For a brand new company, Wunker says revenue numbers are a “work of fiction,” while your expenses are very real.

“You really have to have a clear sense of what is an unavoidable cost versus what is a variable cost,” he said. “When you think about expenses, think not just about when they’re incurred but when the cash is going to have to come out of the bank.”

Pay special attention to risk

In addition to outlining the expected costs of business, Wunker says it’s critical to think through the many ways it could surprise you, especially if you’re hoping to use other people’s money to grow the company.

“Your initial iteration of the business shouldn’t attempt to be the business in miniature; rather it should focus on what are the key risks or uncertainties and reduce those as thoroughly, quickly, and cheaply as possible,” Wunker said. “That will give you and your financial backers the confidence to invest in feeling out the business.”

Balance passion with skepticism

As a founder you’ll have many different roles and responsibilities. As a team leader, it’s up to you to inspire others to work with you, invest in you, or buy your stuff.

On the flip side, Wunker says founders that have a healthy skepticism about the realities of their business are more able to anticipate potential challenges.

“Entrepreneurs have a very tough time doing that,” he said. “They have to be passionate otherwise they wouldn’t be starting up their idea.”

Get help from others with different experience and perspective

If you’re having a hard time taking off the rose-colored glasses, Wunker suggests that you “find cynical people to share your ideas with.”

As you gather and evaluate feedback, be sure to put things in balanced perspective.

“It doesn’t mean you shouldn’t do the business, but it means that you’ve really thought about everything that might go wrong and how you can mitigate the risks,” Wunker said.

Consider your audience

Your business plan has two primary readers: investors and yourself.

“If you’re trying to raise money then you’re going to need that for investors and to some extent the plan is a sales document.
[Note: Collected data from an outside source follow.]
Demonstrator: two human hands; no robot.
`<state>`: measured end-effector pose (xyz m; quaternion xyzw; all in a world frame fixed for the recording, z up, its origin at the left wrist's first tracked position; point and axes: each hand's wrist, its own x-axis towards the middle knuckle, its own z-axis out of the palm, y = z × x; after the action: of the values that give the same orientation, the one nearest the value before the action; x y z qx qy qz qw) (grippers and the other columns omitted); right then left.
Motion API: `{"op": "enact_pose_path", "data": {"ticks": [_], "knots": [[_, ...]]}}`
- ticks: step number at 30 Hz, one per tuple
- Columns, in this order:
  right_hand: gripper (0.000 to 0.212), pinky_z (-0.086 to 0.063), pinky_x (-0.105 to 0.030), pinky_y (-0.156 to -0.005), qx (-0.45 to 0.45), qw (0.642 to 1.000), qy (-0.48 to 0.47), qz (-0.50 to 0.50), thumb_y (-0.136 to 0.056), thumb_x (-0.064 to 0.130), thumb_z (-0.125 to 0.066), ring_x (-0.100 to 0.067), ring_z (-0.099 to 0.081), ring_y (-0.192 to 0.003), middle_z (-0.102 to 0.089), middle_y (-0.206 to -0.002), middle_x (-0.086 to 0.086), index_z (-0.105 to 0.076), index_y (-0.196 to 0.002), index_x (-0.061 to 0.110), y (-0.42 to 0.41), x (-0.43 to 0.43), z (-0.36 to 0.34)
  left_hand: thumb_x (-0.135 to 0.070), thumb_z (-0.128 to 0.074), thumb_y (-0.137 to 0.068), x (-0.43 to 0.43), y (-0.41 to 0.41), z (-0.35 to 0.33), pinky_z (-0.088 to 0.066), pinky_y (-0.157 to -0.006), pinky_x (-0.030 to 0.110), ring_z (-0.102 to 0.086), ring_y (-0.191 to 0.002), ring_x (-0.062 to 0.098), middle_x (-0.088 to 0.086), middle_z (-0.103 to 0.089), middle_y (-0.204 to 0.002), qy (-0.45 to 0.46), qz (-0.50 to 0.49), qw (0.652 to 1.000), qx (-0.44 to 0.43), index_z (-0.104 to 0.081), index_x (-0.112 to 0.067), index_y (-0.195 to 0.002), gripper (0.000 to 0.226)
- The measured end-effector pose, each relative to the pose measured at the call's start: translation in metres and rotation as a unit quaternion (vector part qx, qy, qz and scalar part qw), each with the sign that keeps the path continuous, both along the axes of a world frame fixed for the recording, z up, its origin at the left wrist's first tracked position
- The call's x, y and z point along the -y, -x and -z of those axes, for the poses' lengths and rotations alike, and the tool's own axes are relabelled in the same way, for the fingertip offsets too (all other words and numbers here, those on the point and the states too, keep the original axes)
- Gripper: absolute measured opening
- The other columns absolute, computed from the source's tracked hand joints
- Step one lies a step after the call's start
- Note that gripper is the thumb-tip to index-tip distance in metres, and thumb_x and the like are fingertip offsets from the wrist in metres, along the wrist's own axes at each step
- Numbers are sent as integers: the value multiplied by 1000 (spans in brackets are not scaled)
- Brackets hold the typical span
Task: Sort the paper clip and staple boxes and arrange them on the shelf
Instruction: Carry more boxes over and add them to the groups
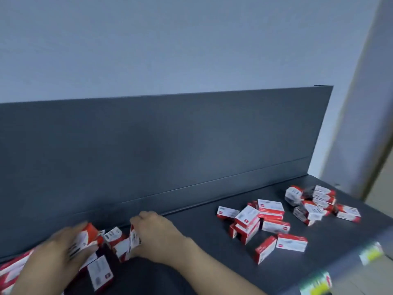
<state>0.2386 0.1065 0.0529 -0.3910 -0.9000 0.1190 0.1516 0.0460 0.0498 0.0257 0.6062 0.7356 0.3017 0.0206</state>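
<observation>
Shelf point(191, 241): dark grey, with a tall back panel point(170, 145) along its far edge.
Left hand point(53, 252): near left, blurred, fingers curled round a red-and-white box point(85, 236).
Right hand point(157, 237): just right of it, pinching the edge of a second box point(133, 239) stood on end; more boxes crowd between the two hands.
Pile point(270, 218): loose boxes scattered to the right, well apart from the hands, some stacked, some tipped.
Edge tags point(371, 253): blurred, on the shelf's near right lip.

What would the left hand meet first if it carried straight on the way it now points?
Probably the small box between the hands: the left hand, gripping a red and white box, points toward it, with the right hand, holding a third box, just beyond. Motion blur leaves depth unsure.
</observation>
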Motion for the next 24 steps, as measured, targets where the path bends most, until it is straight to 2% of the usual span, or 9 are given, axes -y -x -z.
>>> {"op": "enact_pose_path", "data": {"ticks": [2, 5, 9, 14, 19, 24], "knots": [[43, -43, -40, -85, -1, 999, -7, 41, -77, 17, -72, -36, -46, -109, -52, -113, -21, -51, -109, -3, -45, -13, -6, -13, -86, -60, -15, -50, -21, -49, -82, 49, -63, -98, 41, 20, -67, -110, -1, 9, 1000, 2, -66, -7, -114, 58], [47, -43, -39, -88, 6, 995, -22, 102, -75, 22, -74, -34, -46, -112, -51, -116, -17, -51, -111, 1, -121, -35, -11, -13, -83, -64, -45, -128, -32, -46, -78, 40, -64, -99, 37, 14, -69, -107, 7, 61, 998, -20, -66, -6, -114, 53], [51, -41, -36, -93, 4, 987, -44, 156, -79, 25, -70, -31, -44, -117, -51, -121, -15, -48, -119, 2, -230, -62, -15, -23, -76, -74, -84, -229, -38, -42, -79, 29, -62, -100, 25, 3, -66, -111, -19, 137, 990, -17, -60, -11, -122, 52], [62, -38, -35, -101, 13, 978, -57, 201, -80, 33, -69, -29, -43, -123, -49, -129, -12, -44, -130, 5, -364, -102, -16, -29, -71, -79, -135, -367, -32, -41, -89, 27, -57, -108, 19, 1, -62, -119, -21, 197, 980, 2, -54, -14, -129, 54], [60, -41, -33, -94, 17, 969, -49, 241, -79, 34, -70, -26, -48, -116, -53, -123, -10, -47, -128, 8, -467, -140, -21, -33, -68, -82, -177, -459, -22, -37, -98, 24, -53, -118, 17, -1, -57, -127, 10, 209, 978, 0, -49, -15, -132, 56], [45, -43, -28, -81, 43, 954, 9, 295, -78, 31, -71, -25, -53, -105, -56, -117, -9, -52, -113, 10, -534, -167, -11, -35, -62, -86, -205, -509, -11, -35, -105, 26, -46, -126, 15, -2, -50, -137, 54, 210, 976, -38, -43, -20, -137, 56]]}}
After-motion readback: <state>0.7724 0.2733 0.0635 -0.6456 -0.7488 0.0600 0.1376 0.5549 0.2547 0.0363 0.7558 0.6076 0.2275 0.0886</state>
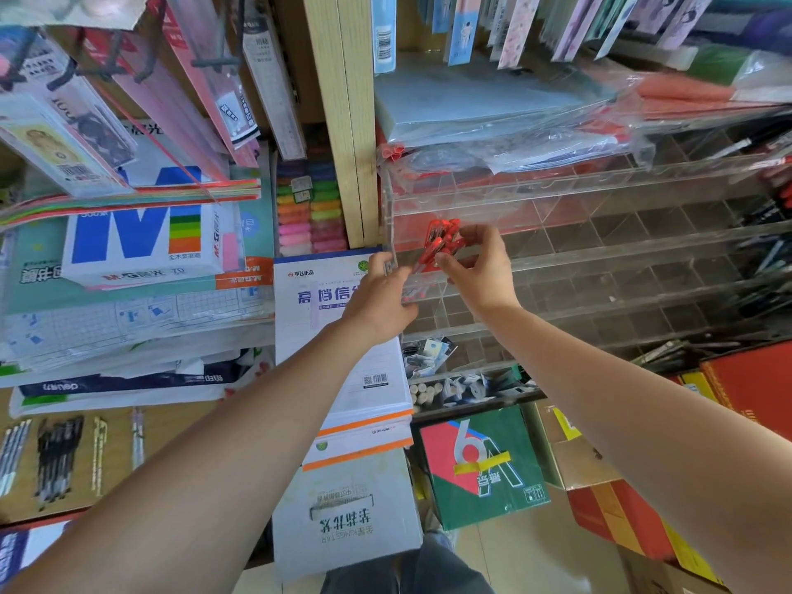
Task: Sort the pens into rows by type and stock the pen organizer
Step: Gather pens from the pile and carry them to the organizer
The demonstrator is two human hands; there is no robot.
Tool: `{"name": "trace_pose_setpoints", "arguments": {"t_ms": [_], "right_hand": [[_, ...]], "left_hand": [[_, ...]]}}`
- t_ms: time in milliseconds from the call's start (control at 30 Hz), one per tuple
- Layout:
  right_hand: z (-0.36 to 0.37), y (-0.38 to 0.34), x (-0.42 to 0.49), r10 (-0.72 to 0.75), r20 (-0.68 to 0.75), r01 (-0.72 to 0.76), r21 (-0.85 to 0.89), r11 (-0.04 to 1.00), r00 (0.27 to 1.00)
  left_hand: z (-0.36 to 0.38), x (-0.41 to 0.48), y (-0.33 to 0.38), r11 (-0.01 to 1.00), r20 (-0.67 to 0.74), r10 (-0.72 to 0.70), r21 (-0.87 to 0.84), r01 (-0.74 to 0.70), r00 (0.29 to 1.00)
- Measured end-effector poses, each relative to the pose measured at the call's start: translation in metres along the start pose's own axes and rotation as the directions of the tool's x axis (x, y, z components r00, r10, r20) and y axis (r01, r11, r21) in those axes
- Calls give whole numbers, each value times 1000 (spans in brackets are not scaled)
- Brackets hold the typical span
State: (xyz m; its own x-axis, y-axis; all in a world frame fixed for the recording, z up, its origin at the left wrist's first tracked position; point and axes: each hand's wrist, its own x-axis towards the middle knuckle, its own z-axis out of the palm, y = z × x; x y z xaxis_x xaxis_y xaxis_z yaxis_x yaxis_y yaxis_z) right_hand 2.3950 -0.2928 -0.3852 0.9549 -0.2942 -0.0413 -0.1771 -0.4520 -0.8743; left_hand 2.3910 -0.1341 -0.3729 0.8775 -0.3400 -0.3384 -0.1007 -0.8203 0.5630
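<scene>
You hold the bundle of red plastic pens [441, 242] just off centre toward 1 o'clock, against the left end of the clear acrylic tiered pen organizer [600, 255], which runs out toward 3 o'clock. Your left hand [379, 289] curls round the lower barrels, partly behind the organizer's side wall, and your right hand [475, 267] pinches the bundle just below the caps. Both hands are clamped on the pens. The step looks like seating this red batch in one of the leftmost cells. Square the tips with the right hand first, so that no barrel sticks out and catches the acrylic lip. Pick one cell and tilt the bundle to match the slope of its tier. Let the left hand guide the low ends in, then loosen the right-hand pinch once the barrels rest on the floor of the cell. The dark pens [763, 250] sit far off at 3 o'clock, so give red its own row here.
</scene>
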Motion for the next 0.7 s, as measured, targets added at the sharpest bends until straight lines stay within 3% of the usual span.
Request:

It’s got to be a balanced sales document, otherwise investors aren’t going to look at it creditably,” Wunker said.

If you don’t need outside funding, the document can simply serve as a reminder of the goals and strategies that guide your company through a competitive marketplace.

Envision your ideal customer

Regardless of how spectacular your product or service is in theory, your business won’t go far unless it offers something useful to people in the real world.

“Most entrepreneurs start with the answer, not with the problem, and they ignore innovation opportunities that way,” Wunker said.

Wunker recommends thinking outside of established categories or silos and imagining new solutions that help people live and work better.

“Think about it from the customer’s standpoint,” he said. “What is the person trying to get done, how might you help with that, and what is the full range of competition?”

Understand your competition

Taking the customer’s perspective will allow you to look across the existing categories and identify where their needs are not being met. That is where the opportunity — and the competition — is.

In many cases, Wunker says customers use solutions from a range of categories, like video games or miniature golf, to satisfy a more central need, like weekend entertainment.

Thinking like a customer shows you who your company is really competing against.

Base your revenue model on necessity, not wishful thinking

Every startup boasts the same hockey-stick revenue projection, and savvy investors are unlikely to be swayed by such unfounded claims.

Still, there is a place for revenue projections that ties directly to the King Cash principle mentioned earlier.

“If your threshold for making the business happen is that it has to bring in a million dollars in revenue, for instance, then ask yourself what you would have to believe about pricing and market penetration and other factors, to get you to a million dollars of revenue,” Wunker said.

This approach to revenue forecasts will give you a much more useful number to evaluate your business and leave the fiction writing to other authors.

 

Carolyn Cutrone contributed to an earlier version of this article.